LARKANA, Jan 4: Many cases of a skin disease known as leishmaniasis have been reported in the district. Confirming the outbreak of the disease, the focal person for leishmaniasis in Larkana , Dr Farooq Soomro said 10 to 15 patients belonging to different parts of Larkana and Dadu districts were being reported in the OPD regularly.
He said it was Feb 2001 when 130 cases of the disease were detected in the Kachho belt of the Shahdadkot district. Dr Soomro said the National Institute of Health, Islamabad, provided 3,000 ampoules of injections in April 2001 and the disease was controlled.
He said again in Jan 2002 outbreak of the disease was reported and to overcome it the World Health Organization and the Sindh Health department jointly donated 5,340 ampoules of injections.
The WHO undertook a threefold programme of documentation, treatment and prevention to eradicate the skin disease that had constantly affecting rural and urban areas. He said the WHO provided medicines but left final phase of prevention unfinished.
Had the world body fully completed its programme, there would have been a total control of the disease in the affected areas, he claimed.

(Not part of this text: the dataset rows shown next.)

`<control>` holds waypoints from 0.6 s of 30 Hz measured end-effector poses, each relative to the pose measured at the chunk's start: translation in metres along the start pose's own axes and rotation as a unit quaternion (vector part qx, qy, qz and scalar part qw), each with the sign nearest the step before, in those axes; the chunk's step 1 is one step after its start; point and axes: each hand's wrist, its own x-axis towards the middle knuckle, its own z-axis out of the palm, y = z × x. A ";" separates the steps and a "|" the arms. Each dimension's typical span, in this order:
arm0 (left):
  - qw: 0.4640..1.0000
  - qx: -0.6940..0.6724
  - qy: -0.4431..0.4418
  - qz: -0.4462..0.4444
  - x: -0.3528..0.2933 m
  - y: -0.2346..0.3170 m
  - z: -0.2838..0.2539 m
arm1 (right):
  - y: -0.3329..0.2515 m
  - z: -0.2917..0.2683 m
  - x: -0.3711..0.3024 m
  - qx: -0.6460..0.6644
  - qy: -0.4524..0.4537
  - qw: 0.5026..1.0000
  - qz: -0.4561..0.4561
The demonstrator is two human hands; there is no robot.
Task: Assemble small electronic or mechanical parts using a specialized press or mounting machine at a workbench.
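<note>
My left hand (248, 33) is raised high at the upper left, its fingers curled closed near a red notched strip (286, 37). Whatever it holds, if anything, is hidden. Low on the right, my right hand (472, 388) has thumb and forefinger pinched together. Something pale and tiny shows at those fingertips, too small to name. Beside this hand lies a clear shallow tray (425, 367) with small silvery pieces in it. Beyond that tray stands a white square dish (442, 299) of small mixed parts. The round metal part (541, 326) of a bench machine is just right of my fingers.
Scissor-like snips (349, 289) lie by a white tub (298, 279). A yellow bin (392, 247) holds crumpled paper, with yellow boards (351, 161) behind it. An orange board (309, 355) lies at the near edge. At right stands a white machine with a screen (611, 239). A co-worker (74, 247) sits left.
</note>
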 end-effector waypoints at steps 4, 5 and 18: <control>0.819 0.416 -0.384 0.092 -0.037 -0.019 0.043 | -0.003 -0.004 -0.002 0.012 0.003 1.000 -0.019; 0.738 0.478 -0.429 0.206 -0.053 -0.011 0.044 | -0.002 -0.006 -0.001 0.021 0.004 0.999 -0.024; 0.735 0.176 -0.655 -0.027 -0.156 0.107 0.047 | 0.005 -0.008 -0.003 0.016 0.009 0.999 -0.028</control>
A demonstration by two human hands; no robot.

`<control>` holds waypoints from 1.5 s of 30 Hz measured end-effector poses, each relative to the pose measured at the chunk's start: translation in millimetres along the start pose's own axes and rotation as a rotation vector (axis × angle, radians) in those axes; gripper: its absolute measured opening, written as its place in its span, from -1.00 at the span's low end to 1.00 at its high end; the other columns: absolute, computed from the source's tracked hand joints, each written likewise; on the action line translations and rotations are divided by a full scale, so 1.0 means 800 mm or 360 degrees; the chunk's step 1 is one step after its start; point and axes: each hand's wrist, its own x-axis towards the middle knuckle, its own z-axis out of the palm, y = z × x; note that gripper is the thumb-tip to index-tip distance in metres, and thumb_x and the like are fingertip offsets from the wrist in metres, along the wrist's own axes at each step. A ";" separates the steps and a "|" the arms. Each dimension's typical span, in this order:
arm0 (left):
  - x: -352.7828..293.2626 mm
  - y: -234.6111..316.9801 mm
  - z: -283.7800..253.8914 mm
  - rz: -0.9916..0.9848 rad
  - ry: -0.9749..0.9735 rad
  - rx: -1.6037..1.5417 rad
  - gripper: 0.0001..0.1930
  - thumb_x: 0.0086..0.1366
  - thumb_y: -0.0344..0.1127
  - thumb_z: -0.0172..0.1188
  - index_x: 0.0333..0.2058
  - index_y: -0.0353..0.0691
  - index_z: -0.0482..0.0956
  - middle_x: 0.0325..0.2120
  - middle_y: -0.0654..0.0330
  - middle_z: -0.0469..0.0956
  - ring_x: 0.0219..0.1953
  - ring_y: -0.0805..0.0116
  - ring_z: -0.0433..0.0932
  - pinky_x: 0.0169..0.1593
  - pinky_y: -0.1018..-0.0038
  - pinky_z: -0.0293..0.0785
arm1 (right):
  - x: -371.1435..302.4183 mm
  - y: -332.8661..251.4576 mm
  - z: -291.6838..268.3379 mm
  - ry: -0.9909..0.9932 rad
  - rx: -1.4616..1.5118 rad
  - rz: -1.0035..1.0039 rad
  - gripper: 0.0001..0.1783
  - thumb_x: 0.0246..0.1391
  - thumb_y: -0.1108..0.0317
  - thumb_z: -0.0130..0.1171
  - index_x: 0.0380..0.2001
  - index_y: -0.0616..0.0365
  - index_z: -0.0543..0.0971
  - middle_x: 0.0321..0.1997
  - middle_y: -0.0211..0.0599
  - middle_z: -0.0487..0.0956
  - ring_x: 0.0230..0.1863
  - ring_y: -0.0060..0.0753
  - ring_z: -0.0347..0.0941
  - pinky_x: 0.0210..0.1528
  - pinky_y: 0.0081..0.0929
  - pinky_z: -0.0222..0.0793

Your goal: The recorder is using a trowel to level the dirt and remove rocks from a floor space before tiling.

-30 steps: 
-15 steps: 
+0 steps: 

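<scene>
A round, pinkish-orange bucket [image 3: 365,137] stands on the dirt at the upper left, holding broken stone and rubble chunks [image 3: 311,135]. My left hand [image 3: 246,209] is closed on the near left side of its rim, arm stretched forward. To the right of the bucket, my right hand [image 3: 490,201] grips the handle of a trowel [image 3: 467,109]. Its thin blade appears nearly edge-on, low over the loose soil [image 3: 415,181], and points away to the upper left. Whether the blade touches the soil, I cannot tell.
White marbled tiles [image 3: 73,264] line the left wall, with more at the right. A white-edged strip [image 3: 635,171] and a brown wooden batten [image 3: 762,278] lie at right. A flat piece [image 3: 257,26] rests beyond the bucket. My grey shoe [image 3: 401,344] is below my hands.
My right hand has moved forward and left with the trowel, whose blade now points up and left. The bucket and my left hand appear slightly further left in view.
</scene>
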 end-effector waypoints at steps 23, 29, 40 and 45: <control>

The medicines with the concerned cell established in the Chandka Medical College Teaching Hospital had been exhausted since Feb 2004 while the cases continued to swell, he said.
The local health officials repeatedly wrote to the WHO, the Sindh health department, National Institute of Health, Agriculture Research council for providing medicines but in vain.
The experts from the Raukyus University Japan, Kochi Medical School Japan and the H.E.J Institute of Chemistry Karachi continued research on the vector sand fly. Dr Soomro stressed the need for starting the preventive phase to address the issue before it could attain epidemic proportions.